Sometimes I lose sleep thinking about the paradoxes of life.  Like why winter must follow summer.  Why can’t summer follow winter?  Or how come milk comes from a cow?  Why can’t it come from bluejays?  These are the kind of things that keep me up at night.  The sheets are tangled at the foot of the bed.  My skin is covered in sweat.  I can’t get a tune out of my head.  Something nonsensical and jagged, such as, “Last Train to Clarksville.”

“Take the last train to Clarksville

And I’ll meet you at the station,

You can be here by four-thirty,

‘Cause I’ve made your reservation, don’t be slow,

Oh, no, no, no,

Oh, no, no, no.”

See what I mean?

This in mind, I woke up at 4 A.M. and wondered about fine dining.  OK,  I understand that fancy restaurants provide many jobs for many people of varying skills, but at the same time, isn’t the status quo left static in these places?  Is there some kind of untoward abnegation of social responsibility happening by dropping big bucks for food?  On the other hand, as noted, doesn’t eating in these establishments keep small and artisanal producers alive?  Provide jobs for unskilled workers?

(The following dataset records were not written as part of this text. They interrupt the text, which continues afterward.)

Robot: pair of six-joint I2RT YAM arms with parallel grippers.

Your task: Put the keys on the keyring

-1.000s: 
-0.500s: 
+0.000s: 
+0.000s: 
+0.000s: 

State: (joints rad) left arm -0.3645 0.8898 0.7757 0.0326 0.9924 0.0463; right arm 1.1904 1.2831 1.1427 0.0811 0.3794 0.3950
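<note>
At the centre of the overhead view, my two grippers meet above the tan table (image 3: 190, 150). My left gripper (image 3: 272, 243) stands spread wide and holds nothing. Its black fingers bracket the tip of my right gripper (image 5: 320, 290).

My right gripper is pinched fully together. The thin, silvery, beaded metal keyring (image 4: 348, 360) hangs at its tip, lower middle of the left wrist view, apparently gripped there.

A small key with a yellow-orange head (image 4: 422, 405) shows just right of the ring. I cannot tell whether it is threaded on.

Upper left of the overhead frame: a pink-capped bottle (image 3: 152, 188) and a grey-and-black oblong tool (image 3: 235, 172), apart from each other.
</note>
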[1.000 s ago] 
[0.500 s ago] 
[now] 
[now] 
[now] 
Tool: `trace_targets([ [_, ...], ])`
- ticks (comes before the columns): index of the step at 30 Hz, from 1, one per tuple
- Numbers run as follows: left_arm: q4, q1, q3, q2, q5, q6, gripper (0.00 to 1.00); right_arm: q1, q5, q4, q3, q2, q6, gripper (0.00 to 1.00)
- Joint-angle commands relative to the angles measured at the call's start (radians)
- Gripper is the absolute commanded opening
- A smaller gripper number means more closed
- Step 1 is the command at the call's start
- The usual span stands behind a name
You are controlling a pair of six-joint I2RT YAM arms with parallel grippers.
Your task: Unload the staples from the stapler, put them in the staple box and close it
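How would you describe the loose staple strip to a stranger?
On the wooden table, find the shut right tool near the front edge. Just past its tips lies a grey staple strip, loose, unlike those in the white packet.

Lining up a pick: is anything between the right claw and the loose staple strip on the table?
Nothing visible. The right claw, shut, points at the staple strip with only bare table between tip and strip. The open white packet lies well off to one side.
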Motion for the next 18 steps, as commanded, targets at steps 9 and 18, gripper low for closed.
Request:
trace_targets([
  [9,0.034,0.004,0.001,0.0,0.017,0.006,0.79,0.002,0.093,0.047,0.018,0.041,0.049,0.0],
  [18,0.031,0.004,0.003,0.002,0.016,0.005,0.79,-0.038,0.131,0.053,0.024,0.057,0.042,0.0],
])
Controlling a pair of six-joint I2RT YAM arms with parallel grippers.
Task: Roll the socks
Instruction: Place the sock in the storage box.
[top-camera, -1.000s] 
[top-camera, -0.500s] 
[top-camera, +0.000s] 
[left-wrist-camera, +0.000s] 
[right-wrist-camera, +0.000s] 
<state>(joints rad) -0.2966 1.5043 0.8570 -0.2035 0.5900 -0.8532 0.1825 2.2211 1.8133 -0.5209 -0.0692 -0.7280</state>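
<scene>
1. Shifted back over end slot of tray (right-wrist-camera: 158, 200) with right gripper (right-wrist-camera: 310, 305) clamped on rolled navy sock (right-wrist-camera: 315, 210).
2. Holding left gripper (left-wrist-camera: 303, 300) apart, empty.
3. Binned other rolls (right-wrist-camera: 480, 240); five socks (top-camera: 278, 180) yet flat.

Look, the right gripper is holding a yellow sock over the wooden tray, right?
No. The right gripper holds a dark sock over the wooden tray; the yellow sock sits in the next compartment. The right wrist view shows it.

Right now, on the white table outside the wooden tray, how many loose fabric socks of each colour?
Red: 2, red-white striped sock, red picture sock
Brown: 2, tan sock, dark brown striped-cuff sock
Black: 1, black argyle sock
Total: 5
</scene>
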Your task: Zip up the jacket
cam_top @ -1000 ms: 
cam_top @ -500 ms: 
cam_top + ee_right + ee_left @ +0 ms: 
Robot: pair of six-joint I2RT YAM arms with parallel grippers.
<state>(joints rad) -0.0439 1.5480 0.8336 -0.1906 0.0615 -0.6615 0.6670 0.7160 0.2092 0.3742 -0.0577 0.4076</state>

Most importantly, I reasoned, fine dining keeps the rich off the streets.  Think about it: Instead of making more money and behaving recklessly, they are eating.  Restaurants serve a subversive function.  Sated, made woozy and lulled by fine wines, the rich who spend $300-$1000 for dinners forget their woes and challenges.  Life is at the table.

We have them just where we want them.